Required work:
Reproduce the data in its entirety, exactly as supplied.
____________________
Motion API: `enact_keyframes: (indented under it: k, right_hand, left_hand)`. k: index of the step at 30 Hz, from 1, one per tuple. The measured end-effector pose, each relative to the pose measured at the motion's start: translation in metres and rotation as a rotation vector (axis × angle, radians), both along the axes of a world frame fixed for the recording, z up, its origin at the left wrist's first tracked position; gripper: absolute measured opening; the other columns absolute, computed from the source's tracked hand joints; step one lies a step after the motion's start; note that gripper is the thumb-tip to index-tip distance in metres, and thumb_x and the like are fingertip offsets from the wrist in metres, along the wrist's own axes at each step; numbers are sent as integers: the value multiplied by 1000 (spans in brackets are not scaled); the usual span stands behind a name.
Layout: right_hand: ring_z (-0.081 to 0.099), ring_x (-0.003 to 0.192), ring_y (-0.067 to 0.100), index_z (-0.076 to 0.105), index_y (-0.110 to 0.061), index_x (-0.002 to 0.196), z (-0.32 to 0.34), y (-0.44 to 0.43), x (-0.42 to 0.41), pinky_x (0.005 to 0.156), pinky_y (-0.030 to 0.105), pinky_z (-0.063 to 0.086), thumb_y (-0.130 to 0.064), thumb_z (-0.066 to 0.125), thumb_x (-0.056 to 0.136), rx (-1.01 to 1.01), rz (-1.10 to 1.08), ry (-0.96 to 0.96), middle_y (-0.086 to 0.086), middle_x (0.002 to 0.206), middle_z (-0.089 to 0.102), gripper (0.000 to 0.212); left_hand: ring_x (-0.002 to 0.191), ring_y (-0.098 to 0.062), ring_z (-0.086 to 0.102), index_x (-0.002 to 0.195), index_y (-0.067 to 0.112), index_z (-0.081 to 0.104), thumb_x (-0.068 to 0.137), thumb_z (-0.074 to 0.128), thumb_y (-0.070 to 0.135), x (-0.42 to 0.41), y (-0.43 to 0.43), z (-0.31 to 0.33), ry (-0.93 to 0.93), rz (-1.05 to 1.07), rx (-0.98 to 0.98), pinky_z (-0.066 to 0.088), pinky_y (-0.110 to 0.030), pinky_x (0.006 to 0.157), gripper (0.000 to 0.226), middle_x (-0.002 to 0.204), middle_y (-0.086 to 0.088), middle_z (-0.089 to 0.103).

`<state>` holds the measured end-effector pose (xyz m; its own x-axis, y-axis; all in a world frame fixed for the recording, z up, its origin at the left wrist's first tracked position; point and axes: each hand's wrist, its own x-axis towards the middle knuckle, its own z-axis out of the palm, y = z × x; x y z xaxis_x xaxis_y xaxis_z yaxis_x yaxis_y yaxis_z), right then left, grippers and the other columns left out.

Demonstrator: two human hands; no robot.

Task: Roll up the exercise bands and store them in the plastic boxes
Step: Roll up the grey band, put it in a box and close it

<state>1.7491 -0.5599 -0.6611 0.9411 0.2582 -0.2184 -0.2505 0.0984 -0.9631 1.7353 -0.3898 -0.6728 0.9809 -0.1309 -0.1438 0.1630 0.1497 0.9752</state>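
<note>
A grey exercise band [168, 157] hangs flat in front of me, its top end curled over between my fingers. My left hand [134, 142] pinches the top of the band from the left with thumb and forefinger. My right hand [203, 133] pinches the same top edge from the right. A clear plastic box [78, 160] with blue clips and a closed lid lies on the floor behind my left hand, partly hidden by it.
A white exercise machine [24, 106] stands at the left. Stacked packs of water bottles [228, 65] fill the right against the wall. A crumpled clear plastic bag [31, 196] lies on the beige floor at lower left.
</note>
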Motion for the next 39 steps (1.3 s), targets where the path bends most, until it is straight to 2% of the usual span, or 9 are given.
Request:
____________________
Worked solution:
Motion API: `enact_keyframes: (indented under it: k, right_hand, left_hand)`. k: index of the step at 30 Hz, from 1, one per tuple. The measured end-effector pose, each relative to the pose measured at the motion's start: translation in metres and rotation as a rotation vector (axis × angle, radians), both along the axes of a world frame fixed for the recording, z up, its origin at the left wrist's first tracked position; gripper: absolute measured opening; the other columns absolute, computed from the source's tracked hand joints; step one lies a step after the motion's start; note that gripper is the thumb-tip to index-tip distance in metres, and thumb_x and the like are fingertip offsets from the wrist in metres, along the wrist's own axes at each step; numbers are sent as integers: the value multiplied by 1000 (spans in brackets are not scaled); the usual span stands behind a name.
Layout: right_hand: ring_z (-0.081 to 0.099), ring_x (-0.003 to 0.192), ring_y (-0.067 to 0.100), index_z (-0.076 to 0.105), index_y (-0.110 to 0.061), index_x (-0.002 to 0.196), z (-0.32 to 0.34), y (-0.44 to 0.43), x (-0.42 to 0.41), pinky_x (0.005 to 0.156), pinky_y (-0.030 to 0.105), pinky_z (-0.063 to 0.086), thumb_y (-0.130 to 0.064), thumb_z (-0.066 to 0.125), thumb_x (-0.056 to 0.136), rx (-1.01 to 1.01), rz (-1.10 to 1.08), ry (-0.96 to 0.96), middle_y (-0.086 to 0.086), middle_x (0.002 to 0.206), middle_z (-0.089 to 0.102), gripper (0.000 to 0.212); left_hand: ring_x (-0.002 to 0.191), ring_y (-0.098 to 0.062), ring_z (-0.086 to 0.102), index_x (-0.002 to 0.195), index_y (-0.067 to 0.112), index_z (-0.081 to 0.104), thumb_x (-0.068 to 0.137), thumb_z (-0.074 to 0.128), thumb_y (-0.070 to 0.135), x (-0.42 to 0.41), y (-0.43 to 0.43), z (-0.31 to 0.33), ry (-0.93 to 0.93), rz (-1.05 to 1.07), rx (-0.98 to 0.98), pinky_z (-0.066 to 0.088), pinky_y (-0.110 to 0.030), pinky_x (0.006 to 0.157), gripper (0.000 to 0.226), middle_x (-0.002 to 0.204), middle_y (-0.086 to 0.088), middle_z (-0.089 to 0.103).

`<state>` holds the measured end-effector pose (xyz m; its own x-axis, y-axis; all in a world frame fixed for the recording, z up, its origin at the left wrist's first tracked position; point and axes: each hand's wrist, its own x-axis towards the middle knuckle, its own z-axis out of the palm, y = z × x; x y z xaxis_x xaxis_y xaxis_z yaxis_x yaxis_y yaxis_z), right then left, grippers and the other columns left out.

Demonstrator: two human hands; no robot.

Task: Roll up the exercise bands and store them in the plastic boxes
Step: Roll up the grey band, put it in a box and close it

<state>1.7491 -0.5599 -0.6611 0.9411 0.2582 -0.2184 -0.2505 0.0984 -0.9631 1.7353 -0.3898 -0.6728 0.9809 -0.1309 -0.1438 0.1630 0.1497 0.9752</state>
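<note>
A grey exercise band [168, 157] hangs flat in front of me, its top end curled over between my fingers. My left hand [134, 142] pinches the top of the band from the left with thumb and forefinger. My right hand [203, 133] pinches the same top edge from the right. A clear plastic box [78, 160] with blue clips and a closed lid lies on the floor behind my left hand, partly hidden by it.
A white exercise machine [24, 106] stands at the left. Stacked packs of water bottles [228, 65] fill the right against the wall. A crumpled clear plastic bag [31, 196] lies on the beige floor at lower left.
</note>
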Motion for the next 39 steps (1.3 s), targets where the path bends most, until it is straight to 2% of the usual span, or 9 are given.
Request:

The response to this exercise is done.